“I love fools’ experiments. I am always making them”
Charles Darwin, 1809-1882
Brokeback to the Future. Must Like Jaws. Google Maps with just about anything. Danger Mouse’s the Grey Album. We just can’t escape mashups. When the very last music track, piece of software, data or film has been spliced with something else to create another new hybrid output, perhaps then, and only then, will the world rest easy.
Or maybe it shouldn’t. We could look at consumer-orientated mashup culture as just the start of something with even broader application. Taken to an extreme, I’m talking about mashing up entire industries. The marriage or mutation of skill sets inside an industry like marketing & communications, with those on the outside. The sole purpose of the experiment to devise radically new, hybrid forms of creativity.
Industries as diverse as architecture, astrophysics, poetry and genetic engineering are already showing us how it’s done, collaborating and cross-fertilising with each other to evolve. A BBC podcast not so long ago explored this whole area with almost Darwinian alacrity, a guest on the show summing up his take as follows:
“How do we produce original knowledge? …We no longer need specialist knowledge, but trans-disciplinary creative solutions.”

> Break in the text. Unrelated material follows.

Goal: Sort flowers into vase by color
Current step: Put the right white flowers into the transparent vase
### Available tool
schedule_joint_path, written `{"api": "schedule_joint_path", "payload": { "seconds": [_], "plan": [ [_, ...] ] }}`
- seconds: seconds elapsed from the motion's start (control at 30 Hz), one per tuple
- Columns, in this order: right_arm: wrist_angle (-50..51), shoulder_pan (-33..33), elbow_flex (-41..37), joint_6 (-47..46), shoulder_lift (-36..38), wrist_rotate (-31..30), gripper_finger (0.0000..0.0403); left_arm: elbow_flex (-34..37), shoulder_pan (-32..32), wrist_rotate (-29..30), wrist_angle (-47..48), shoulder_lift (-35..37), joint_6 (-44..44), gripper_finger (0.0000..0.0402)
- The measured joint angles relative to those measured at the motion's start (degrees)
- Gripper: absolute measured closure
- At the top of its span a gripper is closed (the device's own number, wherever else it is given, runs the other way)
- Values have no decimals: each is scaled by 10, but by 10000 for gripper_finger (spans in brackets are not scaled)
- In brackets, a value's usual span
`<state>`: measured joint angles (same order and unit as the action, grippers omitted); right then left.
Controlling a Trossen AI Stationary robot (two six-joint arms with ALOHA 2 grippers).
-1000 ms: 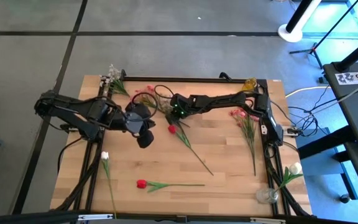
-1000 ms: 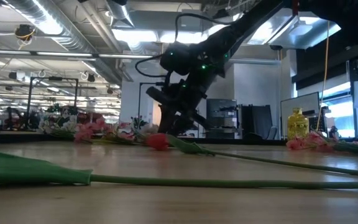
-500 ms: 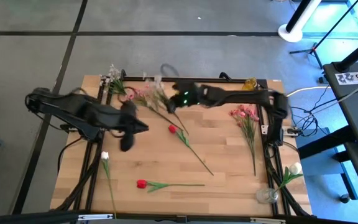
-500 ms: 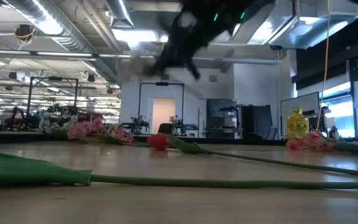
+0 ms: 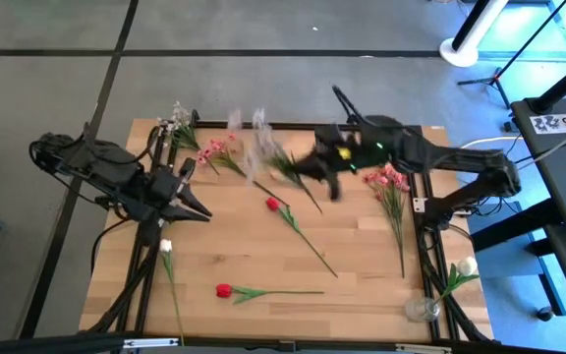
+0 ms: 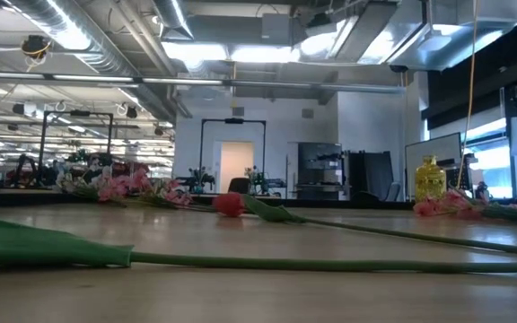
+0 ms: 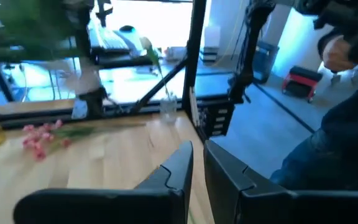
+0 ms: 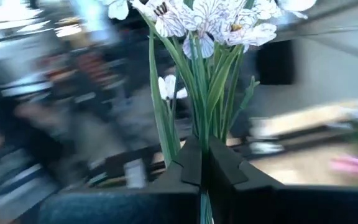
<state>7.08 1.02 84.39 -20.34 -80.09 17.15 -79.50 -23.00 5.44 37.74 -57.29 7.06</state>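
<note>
A wooden counter (image 5: 362, 285) seen from above, with artificial flowers scattered across it and two dark robot arms reaching in from either side. The right pincer (image 5: 314, 167) is lifted above the counter toward twelve o'clock, its fingers pressed together on the green stems of a white-blossomed spray (image 8: 210, 18), whose pale blooms (image 5: 254, 147) trail out blurred toward nine o'clock of the pincer. The left pincer (image 5: 197, 209) hangs at the nine o'clock side of the counter, its fingers (image 7: 182, 168) narrowly parted with nothing between them. A pink spray (image 5: 214, 149) lies near the eleven o'clock edge, and another white spray (image 5: 180, 118) sits at the far eleven o'clock corner. A red tulip (image 5: 273, 205) lies near the centre, its stem running toward five o'clock. A second red tulip (image 5: 224, 290) lies at six o'clock. A white tulip (image 5: 166, 246) lies at eight o'clock. Pink blossoms (image 5: 386, 179) lie at two o'clock. A clear vase (image 5: 422, 310) stands at the five o'clock corner with a white tulip (image 5: 467, 265) leaning out of it.
</note>
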Motion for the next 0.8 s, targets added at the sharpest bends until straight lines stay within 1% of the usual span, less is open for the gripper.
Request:
{"api": "schedule_joint_path", "payload": {
  "seconds": [0.03, 0.1, 0.23, 0.3, 0.37, 0.5, 0.63, 0.8],
  "plan": [
    [-6, -18, -9, 0, 10, 22, 398, 0, 0, -5, -14, -8, -2, 365],
    [-30, -61, -32, 0, 37, 46, 399, 0, 0, -16, -43, -25, -2, 365],
    [-77, -161, -98, 27, 119, 54, 400, 0, 0, -22, -110, -61, -2, 365],
    [-97, -209, -143, 40, 165, 46, 400, 0, 0, -21, -155, -86, -2, 365],
    [-114, -258, -196, 44, 215, 22, 401, 0, 0, -21, -206, -114, -1, 365],
    [-142, -344, -301, 41, 296, -16, 401, 0, 0, -21, -303, -165, 31, 365],
    [-192, -416, -372, 14, 324, -27, 401, 0, 0, -21, -358, -201, 60, 365],
    [-183, -489, -421, 30, 323, -30, 401, 0, 3, -20, -393, -221, 63, 365]
  ]
}}
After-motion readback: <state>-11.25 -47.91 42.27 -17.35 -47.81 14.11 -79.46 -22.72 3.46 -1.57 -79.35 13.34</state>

Andy Miah, editor of ‘Human Futures: Art in an Age of Uncertainty’
The implications for creative businesses seem particularly significant. Despite the pride the communications industry has taken historically in its ability to seek inspiration from far & wide, it’s undeniable that large chunks of it currently maintain a pretty insular, closed off existence.
Consider this then a rallying cry to break down the walls, take a step outside and embrace the new forms of creativity that lie waiting for us at the intersections with fields, disciplines & cultures different to our own.